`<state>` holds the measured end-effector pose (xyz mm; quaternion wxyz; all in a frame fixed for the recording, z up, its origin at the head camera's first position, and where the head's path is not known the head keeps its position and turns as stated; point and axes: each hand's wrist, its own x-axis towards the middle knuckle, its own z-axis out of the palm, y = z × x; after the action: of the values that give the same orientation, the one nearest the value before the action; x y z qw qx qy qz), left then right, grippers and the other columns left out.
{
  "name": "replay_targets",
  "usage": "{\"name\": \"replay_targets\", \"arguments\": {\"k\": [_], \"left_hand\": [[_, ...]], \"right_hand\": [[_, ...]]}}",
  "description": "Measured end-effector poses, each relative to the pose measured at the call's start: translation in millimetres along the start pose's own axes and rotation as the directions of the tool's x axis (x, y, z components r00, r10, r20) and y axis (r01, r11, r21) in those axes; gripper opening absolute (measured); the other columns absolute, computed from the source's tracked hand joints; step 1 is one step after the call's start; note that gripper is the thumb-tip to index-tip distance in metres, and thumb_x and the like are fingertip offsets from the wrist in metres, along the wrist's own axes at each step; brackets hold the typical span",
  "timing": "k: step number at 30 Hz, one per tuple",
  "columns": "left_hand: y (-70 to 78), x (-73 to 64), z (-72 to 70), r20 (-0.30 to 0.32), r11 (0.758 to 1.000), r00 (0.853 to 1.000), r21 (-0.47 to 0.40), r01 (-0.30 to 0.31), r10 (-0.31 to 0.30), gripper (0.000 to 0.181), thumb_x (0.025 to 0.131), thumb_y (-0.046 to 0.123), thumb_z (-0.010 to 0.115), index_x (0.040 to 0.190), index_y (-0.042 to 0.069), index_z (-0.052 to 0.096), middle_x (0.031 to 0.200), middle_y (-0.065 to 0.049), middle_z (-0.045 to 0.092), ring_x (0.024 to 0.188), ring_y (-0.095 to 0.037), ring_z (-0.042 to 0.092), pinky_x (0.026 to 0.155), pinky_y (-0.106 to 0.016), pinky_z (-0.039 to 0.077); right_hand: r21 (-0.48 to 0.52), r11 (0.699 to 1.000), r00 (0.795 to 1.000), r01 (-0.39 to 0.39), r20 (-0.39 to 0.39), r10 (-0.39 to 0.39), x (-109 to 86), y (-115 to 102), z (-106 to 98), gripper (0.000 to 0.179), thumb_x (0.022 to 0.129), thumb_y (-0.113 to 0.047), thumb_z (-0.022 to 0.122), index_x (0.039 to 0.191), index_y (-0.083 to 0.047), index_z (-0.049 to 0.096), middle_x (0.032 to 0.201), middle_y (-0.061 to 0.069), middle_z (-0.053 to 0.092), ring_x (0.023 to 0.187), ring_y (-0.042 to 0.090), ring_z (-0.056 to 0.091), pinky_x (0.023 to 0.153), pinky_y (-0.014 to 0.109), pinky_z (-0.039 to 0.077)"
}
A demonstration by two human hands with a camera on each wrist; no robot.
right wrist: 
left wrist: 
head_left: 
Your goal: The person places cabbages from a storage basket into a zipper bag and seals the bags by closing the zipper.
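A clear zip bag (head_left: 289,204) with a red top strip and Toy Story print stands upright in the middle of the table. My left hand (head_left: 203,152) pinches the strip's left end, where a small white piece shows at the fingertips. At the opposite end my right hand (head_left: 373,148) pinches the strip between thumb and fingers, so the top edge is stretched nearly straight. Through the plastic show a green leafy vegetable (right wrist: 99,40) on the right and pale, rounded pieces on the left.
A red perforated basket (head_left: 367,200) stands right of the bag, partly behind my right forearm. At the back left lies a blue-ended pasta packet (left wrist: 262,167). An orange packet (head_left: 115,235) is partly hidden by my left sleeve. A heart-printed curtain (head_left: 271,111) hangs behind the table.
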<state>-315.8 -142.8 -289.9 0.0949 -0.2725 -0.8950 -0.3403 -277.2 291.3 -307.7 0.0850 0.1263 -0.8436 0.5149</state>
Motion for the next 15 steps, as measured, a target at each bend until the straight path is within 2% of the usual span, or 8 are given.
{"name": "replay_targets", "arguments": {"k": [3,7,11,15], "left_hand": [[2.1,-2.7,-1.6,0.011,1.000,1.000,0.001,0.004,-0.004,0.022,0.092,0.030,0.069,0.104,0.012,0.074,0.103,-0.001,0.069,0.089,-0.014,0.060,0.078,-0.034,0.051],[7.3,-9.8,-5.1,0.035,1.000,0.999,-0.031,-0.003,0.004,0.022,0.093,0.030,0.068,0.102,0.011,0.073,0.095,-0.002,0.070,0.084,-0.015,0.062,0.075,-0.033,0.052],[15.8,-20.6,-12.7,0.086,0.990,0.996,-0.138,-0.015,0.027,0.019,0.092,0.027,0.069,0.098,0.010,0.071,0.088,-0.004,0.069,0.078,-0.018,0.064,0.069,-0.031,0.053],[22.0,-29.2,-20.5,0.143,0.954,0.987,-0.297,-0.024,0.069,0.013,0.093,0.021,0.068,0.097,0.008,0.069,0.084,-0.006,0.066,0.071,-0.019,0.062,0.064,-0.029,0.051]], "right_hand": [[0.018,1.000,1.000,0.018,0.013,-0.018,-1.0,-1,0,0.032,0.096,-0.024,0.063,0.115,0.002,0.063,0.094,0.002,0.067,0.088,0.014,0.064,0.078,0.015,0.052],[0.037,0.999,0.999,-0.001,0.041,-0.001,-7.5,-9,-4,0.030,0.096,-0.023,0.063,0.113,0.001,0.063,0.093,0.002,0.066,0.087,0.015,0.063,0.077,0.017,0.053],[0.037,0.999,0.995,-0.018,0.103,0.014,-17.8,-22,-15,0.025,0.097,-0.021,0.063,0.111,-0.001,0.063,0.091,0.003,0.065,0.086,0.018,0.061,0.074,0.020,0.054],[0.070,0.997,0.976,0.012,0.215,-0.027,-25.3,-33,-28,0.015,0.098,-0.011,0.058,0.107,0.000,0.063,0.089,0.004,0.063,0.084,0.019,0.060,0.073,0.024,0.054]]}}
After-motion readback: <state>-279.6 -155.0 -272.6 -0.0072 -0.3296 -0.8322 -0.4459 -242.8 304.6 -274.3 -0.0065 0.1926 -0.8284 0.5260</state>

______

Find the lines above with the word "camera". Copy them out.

» TASK ANSWER:
`<state>` holds the measured end-effector pose (xyz mm; quaternion wxyz; all in a frame fixed for the recording, z up, its origin at the head camera's first position, and where the head's path is not known the head keeps its position and turns as stated; point and axes: each hand's wrist, its own x-axis towards the middle knuckle, its own z-axis out of the palm, y = z × x; after the action: of the values that give the same orientation, the one nearest the value before the action; x y z qw qx qy qz), left then right, grippers and the other columns left out.
A demonstration by two human hands with a camera on each wrist; no robot.

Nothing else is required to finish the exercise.